───── Entries provided ─────

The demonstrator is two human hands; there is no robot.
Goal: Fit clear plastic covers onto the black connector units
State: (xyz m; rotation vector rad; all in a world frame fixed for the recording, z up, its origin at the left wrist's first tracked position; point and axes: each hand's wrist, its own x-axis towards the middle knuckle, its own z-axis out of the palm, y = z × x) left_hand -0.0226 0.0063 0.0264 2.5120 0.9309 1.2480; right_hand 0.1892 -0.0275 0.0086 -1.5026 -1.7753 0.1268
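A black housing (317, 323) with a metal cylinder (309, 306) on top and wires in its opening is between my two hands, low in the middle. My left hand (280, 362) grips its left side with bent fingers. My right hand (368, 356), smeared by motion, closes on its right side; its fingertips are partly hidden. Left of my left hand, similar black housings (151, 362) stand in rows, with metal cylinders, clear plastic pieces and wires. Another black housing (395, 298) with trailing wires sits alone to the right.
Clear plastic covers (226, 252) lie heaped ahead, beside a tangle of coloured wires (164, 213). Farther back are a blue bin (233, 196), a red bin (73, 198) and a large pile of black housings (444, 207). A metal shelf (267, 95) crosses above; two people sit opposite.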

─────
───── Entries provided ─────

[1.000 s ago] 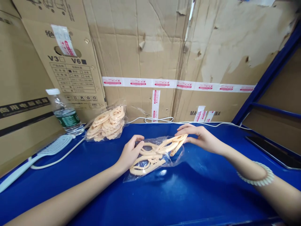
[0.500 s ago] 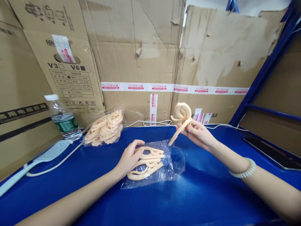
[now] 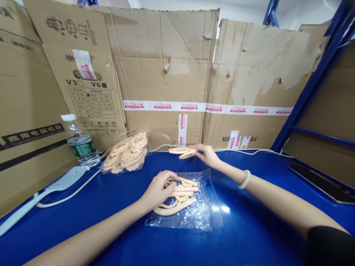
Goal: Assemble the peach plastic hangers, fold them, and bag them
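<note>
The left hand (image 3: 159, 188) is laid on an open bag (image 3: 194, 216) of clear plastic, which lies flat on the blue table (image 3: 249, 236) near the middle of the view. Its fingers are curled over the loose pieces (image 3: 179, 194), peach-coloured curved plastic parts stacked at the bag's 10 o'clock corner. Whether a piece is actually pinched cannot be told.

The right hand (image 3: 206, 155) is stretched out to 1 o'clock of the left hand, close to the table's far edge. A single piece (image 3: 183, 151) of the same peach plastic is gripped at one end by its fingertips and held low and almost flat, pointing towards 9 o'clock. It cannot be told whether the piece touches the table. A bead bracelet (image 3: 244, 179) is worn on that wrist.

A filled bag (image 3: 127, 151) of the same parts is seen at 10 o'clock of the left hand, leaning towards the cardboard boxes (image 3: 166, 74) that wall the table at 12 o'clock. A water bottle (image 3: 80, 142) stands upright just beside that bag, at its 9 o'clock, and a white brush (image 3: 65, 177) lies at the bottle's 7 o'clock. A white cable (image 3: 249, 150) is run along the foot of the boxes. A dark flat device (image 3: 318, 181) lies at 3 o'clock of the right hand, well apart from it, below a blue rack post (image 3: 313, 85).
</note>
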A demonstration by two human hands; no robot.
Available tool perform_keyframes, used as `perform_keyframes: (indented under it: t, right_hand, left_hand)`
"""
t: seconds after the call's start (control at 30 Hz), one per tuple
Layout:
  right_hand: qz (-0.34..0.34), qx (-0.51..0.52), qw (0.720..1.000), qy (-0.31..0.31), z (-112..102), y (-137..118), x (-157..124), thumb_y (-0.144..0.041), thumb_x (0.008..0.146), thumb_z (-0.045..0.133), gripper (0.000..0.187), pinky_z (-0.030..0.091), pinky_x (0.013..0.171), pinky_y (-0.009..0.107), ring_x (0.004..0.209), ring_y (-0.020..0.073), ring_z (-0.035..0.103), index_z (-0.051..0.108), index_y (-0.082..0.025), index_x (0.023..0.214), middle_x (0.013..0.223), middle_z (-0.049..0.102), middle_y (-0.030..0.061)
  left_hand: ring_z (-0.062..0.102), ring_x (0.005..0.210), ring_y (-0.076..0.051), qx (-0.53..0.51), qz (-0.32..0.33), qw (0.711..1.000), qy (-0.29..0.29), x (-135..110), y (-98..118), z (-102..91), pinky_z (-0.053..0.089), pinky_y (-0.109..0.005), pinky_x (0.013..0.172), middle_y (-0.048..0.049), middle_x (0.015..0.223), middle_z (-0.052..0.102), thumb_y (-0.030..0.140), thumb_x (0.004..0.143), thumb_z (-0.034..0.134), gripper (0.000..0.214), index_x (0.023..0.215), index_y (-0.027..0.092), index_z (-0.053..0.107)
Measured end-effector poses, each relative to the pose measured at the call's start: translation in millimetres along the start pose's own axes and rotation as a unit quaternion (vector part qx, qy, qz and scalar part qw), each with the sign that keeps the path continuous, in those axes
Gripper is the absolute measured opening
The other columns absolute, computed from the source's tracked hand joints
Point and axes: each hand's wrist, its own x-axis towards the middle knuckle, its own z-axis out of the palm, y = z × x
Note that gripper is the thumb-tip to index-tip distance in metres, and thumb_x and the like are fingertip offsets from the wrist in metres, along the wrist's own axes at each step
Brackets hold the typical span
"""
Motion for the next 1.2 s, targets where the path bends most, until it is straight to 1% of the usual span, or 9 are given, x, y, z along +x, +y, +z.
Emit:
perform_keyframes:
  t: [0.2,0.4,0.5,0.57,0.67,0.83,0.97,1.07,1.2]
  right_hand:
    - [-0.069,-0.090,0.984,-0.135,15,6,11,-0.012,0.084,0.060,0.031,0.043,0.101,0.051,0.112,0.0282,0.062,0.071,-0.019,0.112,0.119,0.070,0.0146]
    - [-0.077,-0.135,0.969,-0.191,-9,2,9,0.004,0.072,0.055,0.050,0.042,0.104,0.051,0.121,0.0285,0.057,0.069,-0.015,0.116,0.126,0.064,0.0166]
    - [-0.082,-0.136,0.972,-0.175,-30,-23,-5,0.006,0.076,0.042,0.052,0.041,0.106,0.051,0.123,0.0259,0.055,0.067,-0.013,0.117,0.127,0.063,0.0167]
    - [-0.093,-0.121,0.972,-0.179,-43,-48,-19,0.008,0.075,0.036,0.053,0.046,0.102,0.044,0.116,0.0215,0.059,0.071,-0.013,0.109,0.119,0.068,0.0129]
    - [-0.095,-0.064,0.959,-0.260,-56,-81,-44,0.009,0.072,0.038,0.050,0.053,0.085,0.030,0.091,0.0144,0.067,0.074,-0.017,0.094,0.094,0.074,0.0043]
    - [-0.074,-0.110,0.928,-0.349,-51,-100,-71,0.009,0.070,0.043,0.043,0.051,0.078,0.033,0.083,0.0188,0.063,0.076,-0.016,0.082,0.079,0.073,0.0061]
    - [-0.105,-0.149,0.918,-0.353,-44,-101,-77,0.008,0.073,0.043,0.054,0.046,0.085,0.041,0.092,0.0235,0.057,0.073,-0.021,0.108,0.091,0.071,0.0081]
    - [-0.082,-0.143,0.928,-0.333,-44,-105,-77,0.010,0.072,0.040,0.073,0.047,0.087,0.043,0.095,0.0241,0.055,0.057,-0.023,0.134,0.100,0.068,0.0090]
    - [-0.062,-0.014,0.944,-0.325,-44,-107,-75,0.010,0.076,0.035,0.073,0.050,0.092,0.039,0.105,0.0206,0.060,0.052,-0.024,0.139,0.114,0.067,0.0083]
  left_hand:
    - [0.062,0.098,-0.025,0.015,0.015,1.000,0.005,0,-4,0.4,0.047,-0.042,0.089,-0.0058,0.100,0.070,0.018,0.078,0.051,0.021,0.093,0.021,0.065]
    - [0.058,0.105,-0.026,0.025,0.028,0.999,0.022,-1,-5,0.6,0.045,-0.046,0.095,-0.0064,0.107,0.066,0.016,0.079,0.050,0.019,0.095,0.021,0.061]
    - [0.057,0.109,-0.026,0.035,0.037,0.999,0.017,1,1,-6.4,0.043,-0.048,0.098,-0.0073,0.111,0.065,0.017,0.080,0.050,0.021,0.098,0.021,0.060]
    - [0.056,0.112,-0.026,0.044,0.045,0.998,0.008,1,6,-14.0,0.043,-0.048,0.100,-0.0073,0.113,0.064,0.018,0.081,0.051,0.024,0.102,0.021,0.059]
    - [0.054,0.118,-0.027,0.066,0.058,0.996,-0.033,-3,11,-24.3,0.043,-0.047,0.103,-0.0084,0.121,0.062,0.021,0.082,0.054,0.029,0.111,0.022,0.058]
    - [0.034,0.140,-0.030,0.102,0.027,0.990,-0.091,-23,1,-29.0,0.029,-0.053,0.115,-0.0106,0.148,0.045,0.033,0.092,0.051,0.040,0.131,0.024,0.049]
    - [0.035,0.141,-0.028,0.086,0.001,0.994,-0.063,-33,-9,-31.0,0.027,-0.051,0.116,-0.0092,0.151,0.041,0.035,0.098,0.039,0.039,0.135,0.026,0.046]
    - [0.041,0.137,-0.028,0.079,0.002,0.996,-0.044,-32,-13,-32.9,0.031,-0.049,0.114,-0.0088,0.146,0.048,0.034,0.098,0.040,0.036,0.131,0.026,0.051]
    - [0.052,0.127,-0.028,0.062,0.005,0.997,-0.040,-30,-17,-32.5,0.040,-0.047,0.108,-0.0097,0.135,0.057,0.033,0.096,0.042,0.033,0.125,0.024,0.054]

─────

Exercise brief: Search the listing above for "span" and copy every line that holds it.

Answer section:
Brackets hold the typical span
Motion for the next 1.2 s, targets where the path bends most, until it is straight to 1% of the usual span, or 9 are given, x, y, z along +x, +y, +z.

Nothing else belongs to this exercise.